OneLLM is designed for immediate experimentation and gradual adoption:

  1. Clone and Install
    The codebase supports standard Conda environments and includes scripts for installing optional performance libraries like NVIDIA Apex.

  2. Run a Demo in Minutes

    • Use the Gradio web demo for interactive multimodal chatting.
    • Try the CLI demo to process a single image or other modalities from the command line.
    • Access the Hugging Face-hosted demo for zero-install testing.
  3. Adapt or Extend
    Pre-trained weights (OneLLM-7B) are available on Hugging Face. Full training pipelines are included for:

    • Image-text pretraining (Stage I)
    • Video/audio/point cloud alignment (Stage II)
    • Depth/normal/IMU/fMRI integration (Stage III)
    • Multimodal instruction tuning

Whether you’re evaluating for inference or planning fine-tuning on domain-specific data, the provided scripts support single-node, multi-node DDP, and SLURM-based training.

Limitations and Practical Considerations

While powerful, OneLLM has realistic boundaries:

  • Licensing: Built on Llama 2, it inherits the Llama 2 Community License—ensure your use case complies.
  • Compute Requirements: The 7B model runs best on GPUs; full training requires multi-GPU setups (e.g., 8×A100s).
  • Modality Imbalance: Performance on rare modalities like fMRI depends heavily on data quality and domain adaptation—generalization isn’t guaranteed out of the box.
  • Not a Plug-and-Play for Every Sensor: Input data must be preprocessed into the expected formats (e.g., point clouds as XYZ tensors, fMRI as time-series arrays).
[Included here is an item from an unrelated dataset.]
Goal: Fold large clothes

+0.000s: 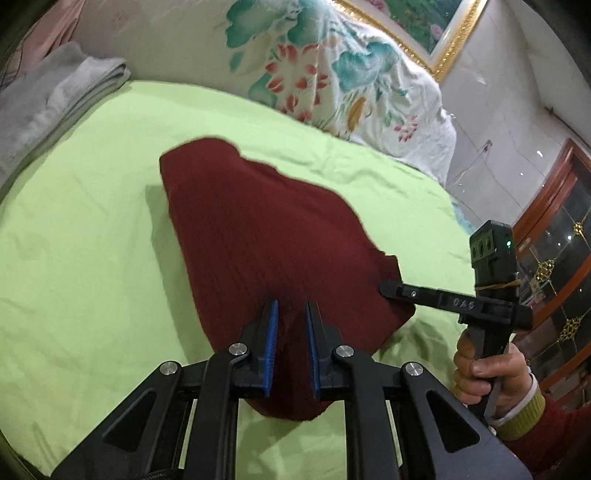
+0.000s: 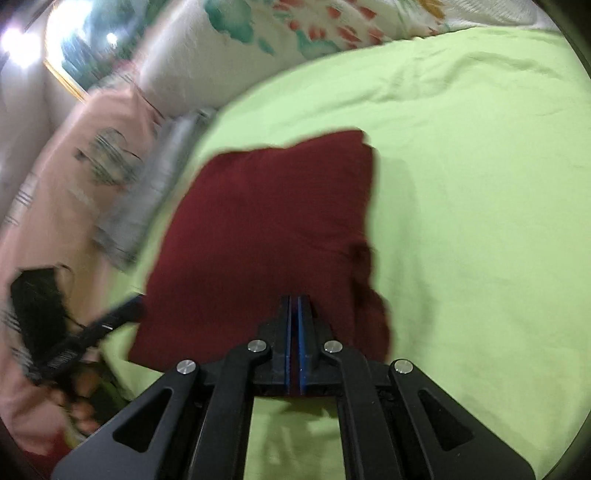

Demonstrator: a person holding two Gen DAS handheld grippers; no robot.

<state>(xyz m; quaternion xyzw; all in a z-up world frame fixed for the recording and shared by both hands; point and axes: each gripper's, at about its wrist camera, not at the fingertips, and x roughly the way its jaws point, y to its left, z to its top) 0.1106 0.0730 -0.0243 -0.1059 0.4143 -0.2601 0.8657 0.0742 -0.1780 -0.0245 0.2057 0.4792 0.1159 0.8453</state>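
While both grippers, left (image 1: 291, 306) and right (image 2: 294, 299), pinch its near edge, the maroon garment (image 1: 258, 221) stretches ahead.

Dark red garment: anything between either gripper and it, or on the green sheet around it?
Nothing visible. The left gripper and right gripper are each shut on the near edge of the dark red garment. The green sheet around it is bare; the grey folded cloth sits apart at the edge.

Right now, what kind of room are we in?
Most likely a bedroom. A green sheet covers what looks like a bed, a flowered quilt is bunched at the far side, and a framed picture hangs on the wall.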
These constraints are typical for cutting-edge MLLMs, but OneLLM’s modular design makes mitigation easier than with monolithic alternatives.

Summary

OneLLM redefines what’s possible in multimodal AI by replacing fragmented, modality-specific pipelines with a single, scalable framework. It enables engineers and researchers to build systems that understand and reason across images, sound, 3D geometry, motion sensors, and even brain activity—using one consistent architecture. With open-sourced code, pre-trained models, and full training recipes, it lowers the barrier to entry while offering a clear path to production. If your project demands flexibility across diverse data types without the engineering tax of managing eight separate models, OneLLM is a compelling choice.